A norm which is symmetric enough is induced by an inner product?

$\newcommand{\<}{\langle} \newcommand{\>}{\rangle} $

It is a fact that for every norm $\| \|$ on a finite dimensional (real) vector space, its isometry group $\text{ISO}(|| \cdot ||)$ is contained in some isometry group of a suitable inner product. (see this question).

Now assume we have a norm $\| \|$ such that $\text{ISO}(|| \cdot ||)=\text{ISO}(\<,\>)$ for some inner product.

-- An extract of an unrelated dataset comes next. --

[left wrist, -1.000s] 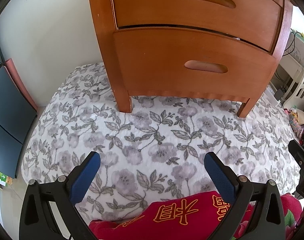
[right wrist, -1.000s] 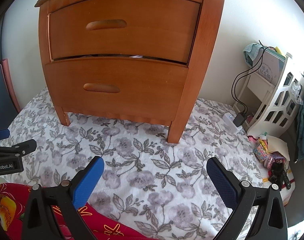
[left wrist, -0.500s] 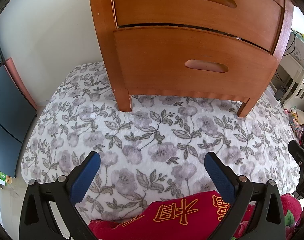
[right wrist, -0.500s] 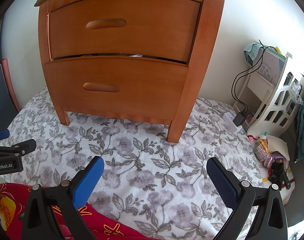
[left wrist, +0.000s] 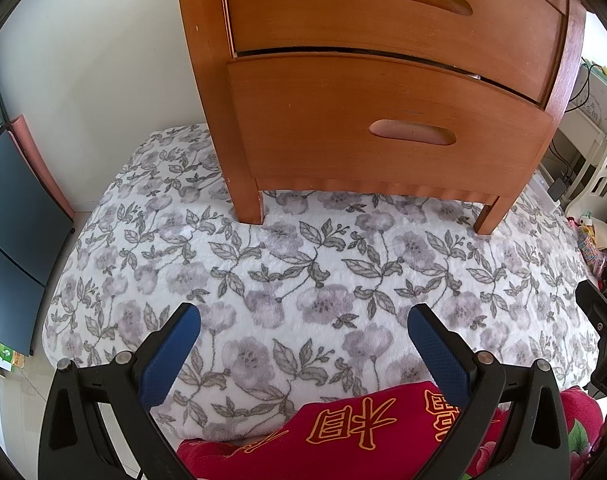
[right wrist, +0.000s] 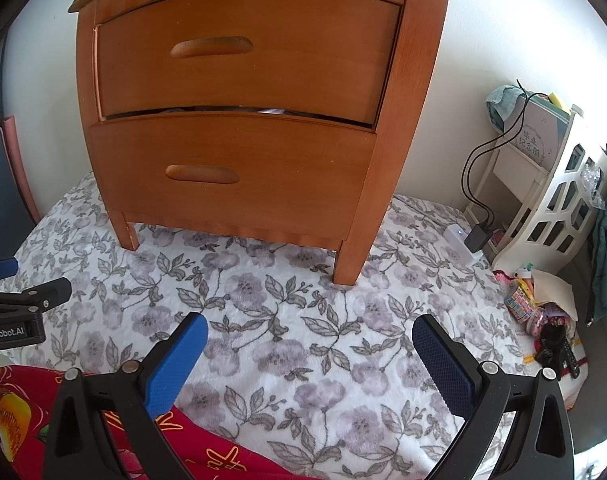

Is $\| \|$ necessarily induced by an inner product?

Update:

The answer is yes. The key fact is the transitivity of the isometry group. Actually, as pointed out in this question in MO, the following statement is true:

Let $X$ be finite-dimensional normed space whose isometry group acts transitively on the unit sphere (i.e, for every two unit-norm vectors $x,y∈X$ there exist a linear isometry from $(X, \| \|)$ to itself that sends $x$ to y). Then X is a Euclidean space (i.e., the norm comes from a scalar product).

The proof is decomposed of two steps:

(1) showing there exists an inner product $\< ,\>$ whose isometry group $\text{ISO}(|| \cdot ||)\subseteq \text{ISO}(\<,\>)$. The basic idea is this:

$\text{ISO}(|| \cdot ||)$ is compact, hence it admits an invariant probability measure, hence (by an averaging argument) there exists a Euclidean structure preserved by it. (The details can be found here).

(2) The transitivity of $\text{ISO}(|| \cdot ||)$ together with (1) impliy that the original norm is proportional to that Euclidean norm.


I think the answer is yes and the corresponding inner product is proportionnal to $\langle \cdot , \cdot \rangle$. Let's denote $E$ the vector space and $S$ the sphere associated to the inner product $\langle \cdot , \cdot \rangle$, i.e. the set $S=\lbrace x \in E \; | \; \langle x , x \rangle =1 \rbrace$.

The key for the demonstation is the fact that $ISO(\langle \cdot , \cdot \rangle)$ acts transitively on $S$. For the following, we will fix an element $x_0$ of $S$.

Let $x\in E$ be any element of $E$. Defining $y=\dfrac{x}{\sqrt{\langle x , x \rangle}}$, we have $y \in S$. Thus, by transitivity, there exists $u \in ISO(\langle \cdot , \cdot \rangle)$ such that $y=u(x_0)$. Then, we have : $$\begin{array}{rcl} \|x\|^2 & = & \| \sqrt{\langle x , x \rangle} y \|^2 \\ & = & \langle x , x \rangle \|y\|^2 \\ & = & \langle x , x \rangle \|u(x_0)\|^2 \\ & = & \langle x , x \rangle \|x_0\|^2 \; \; \; \; \text{as} \; u\in ISO(\langle \cdot , \cdot \rangle)=ISO(\| \cdot \|)\\ \end{array}$$

Thus, defining $\lambda=\|x_0\|^2$, we have, for all $x \in E$ : $$ \boxed{\| x \|^2 = \lambda \langle x , x \rangle}$$ which ends the demonstration.